Another thing for writers to obsess over: BookScan sales data

This is interesting: Amazon is giving writers access to Nielsen BookScan sales data (weekly print sales, including geographical distribution). Here's the press release:

SEATTLE–Dec. 9, 2010 –Amazon.com (NASDAQ: AMZN) today announced that authors who use Amazon’s Author Central service (http://authorcentral.amazon.com) can now view Nielsen BookScan’s weekly geographic sales data for their print books for free. Author Central is a free service provided by Amazon that helps authors promote their books and reach more readers. Also announced today, Author Central has added a feature that shows authors past history on the Amazon bestsellers rank for their books.

“Authors are an important community for us,” said Russ Grandinetti, Vice President, Amazon. “We’re really happy to make it easy and free for them to see geographical BookScan data updated weekly, as well as historical Amazon bestsellers rank, for their books. We hope this creates an improved feedback loop for authors and enables them to develop more effective methods for reaching the widest possible audience.”

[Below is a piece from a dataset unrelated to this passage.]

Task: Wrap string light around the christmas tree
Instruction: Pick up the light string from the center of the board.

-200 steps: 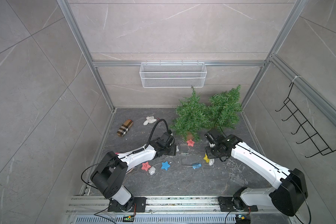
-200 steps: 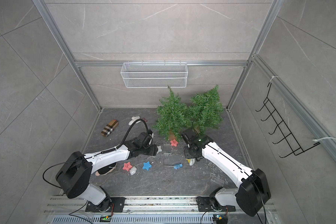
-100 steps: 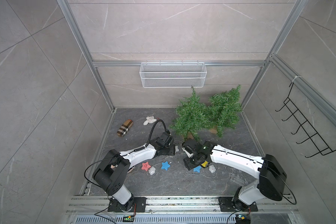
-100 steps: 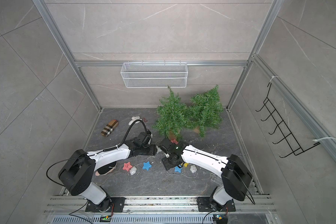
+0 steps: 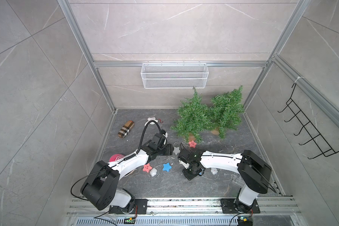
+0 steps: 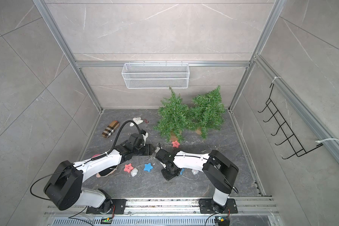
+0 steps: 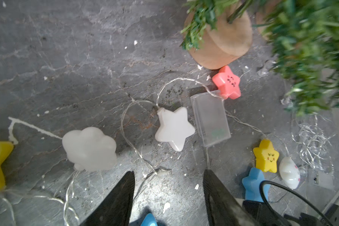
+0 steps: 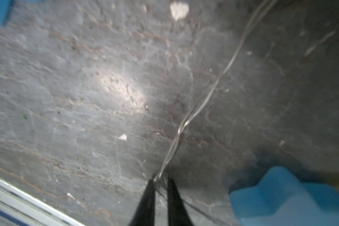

For the first time anywhere, authors can access timely geographic sales trends aggregated across retailers by Nielsen BookScan, widely regarded as the best source for industry print book sales. The new “Sales by Geography” feature displays a map of the continental United States, highlighting the areas where copies of authors’ books have been sold. The new “Sales by Week” feature displays a bar chart of an author’s sales recorded over the trailing four weeks. Authors can also see how many copies of each title were sold by print-edition type, e.g. hardcover or paperback. Digital book sales are not included in BookScan data. Nielsen BookScan estimates that it tracks 75 percent of print trade books sold in the United States, collected at more than 10,000 online and offline locations.

“I love the new sales information features on Author Central, especially the interactive sales map,” said Sarah Mlynowski, author of “Gimme a Call.” “Seeing retail sales by city allows me to effectively target my offline and online promotional efforts—and track their impact.”

The new Amazon Bestsellers Rank History enables authors to see their bestseller rank over time, without needing to frequently refresh their books’ pages on Amazon.com.

“Authors hate to admit it, but checking our Amazon bestsellers rank can become nearly addictive,” said Karen McQuestion, bestselling author of “A Scattered Life.” “Author Central has made it easier for me to track my rankings over time. This feature, along with others on Amazon Central, saves me time which is better used for writing.”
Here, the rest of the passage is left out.